# Your instructions:
Leave out the pictures and set down exactly the lines from the start of the listing through the one with "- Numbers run", both included.
[Opening Data section section]
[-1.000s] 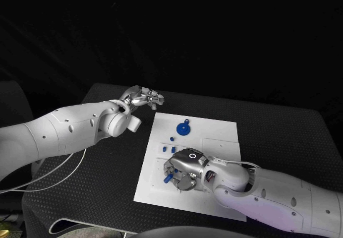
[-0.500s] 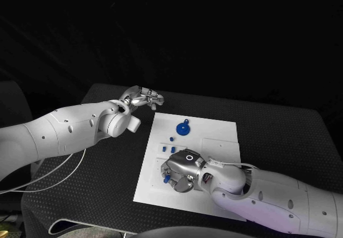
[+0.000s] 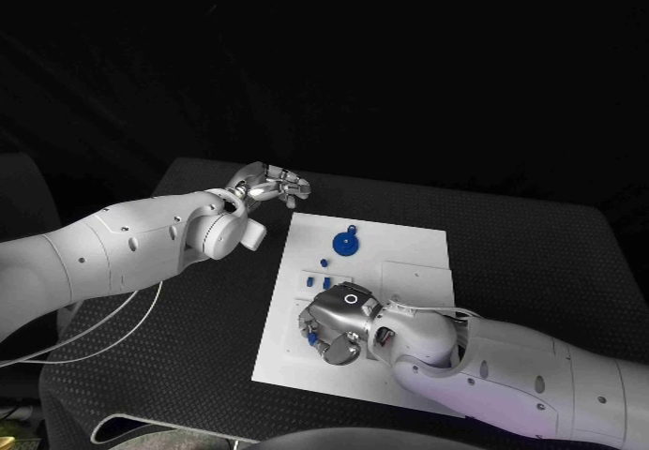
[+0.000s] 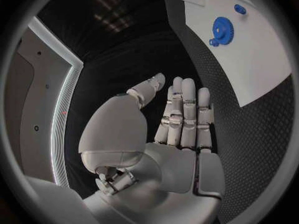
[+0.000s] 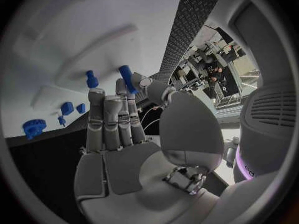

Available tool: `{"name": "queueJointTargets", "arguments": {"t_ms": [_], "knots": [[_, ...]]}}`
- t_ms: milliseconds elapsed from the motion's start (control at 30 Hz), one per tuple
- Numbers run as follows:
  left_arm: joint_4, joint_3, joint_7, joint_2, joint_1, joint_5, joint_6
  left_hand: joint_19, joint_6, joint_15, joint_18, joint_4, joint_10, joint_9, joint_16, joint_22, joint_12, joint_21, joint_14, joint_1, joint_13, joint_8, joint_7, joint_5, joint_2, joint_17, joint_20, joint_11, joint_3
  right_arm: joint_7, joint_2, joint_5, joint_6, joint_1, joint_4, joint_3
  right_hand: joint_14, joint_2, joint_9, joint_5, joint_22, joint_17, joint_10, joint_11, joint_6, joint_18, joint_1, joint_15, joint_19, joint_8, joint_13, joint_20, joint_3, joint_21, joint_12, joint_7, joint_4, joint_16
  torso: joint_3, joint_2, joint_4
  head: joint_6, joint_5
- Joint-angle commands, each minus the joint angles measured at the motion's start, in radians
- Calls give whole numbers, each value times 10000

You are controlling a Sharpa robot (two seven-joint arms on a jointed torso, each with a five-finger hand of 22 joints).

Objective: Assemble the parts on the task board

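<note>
The white task board (image 3: 395,246) lies in the middle of the black table. On its far part rests a blue gear (image 3: 348,244) (image 4: 222,29) (image 5: 32,128), and two small blue parts (image 3: 318,280) (image 5: 73,108) sit below the gear. My right hand (image 3: 339,324) (image 5: 118,119) is low over the board's near left area and pinches a blue peg (image 5: 126,78) (image 3: 312,329) between thumb and a fingertip. A second blue peg (image 5: 91,78) stands on the board just beside it. My left hand (image 3: 272,183) (image 4: 181,119) hovers off the board's far left corner, fingers straight, holding nothing.
The black table mat (image 3: 176,309) spreads around the board on all sides. A white cable (image 3: 128,323) hangs from the left arm over the table's left edge. A raised white rectangle (image 3: 416,279) sits on the board's right part.
My right hand has shifted slightly toward the board's left edge with the peg. The left hand and the gear have stayed in place.
</note>
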Motion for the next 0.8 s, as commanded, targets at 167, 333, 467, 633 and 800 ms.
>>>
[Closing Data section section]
# Reply:
[-1.000s] 
[-0.500s] 
[+0.000s] 
[+0.000s] 
[+0.000s] 

Available tool: `{"name": "queueJointTargets", "arguments": {"t_ms": [_], "knots": [[_, ...]]}}`
- t_ms: milliseconds elapsed from the motion's start (control at 30 Hz), one per tuple
- Numbers run as follows:

No more output is given for this exercise.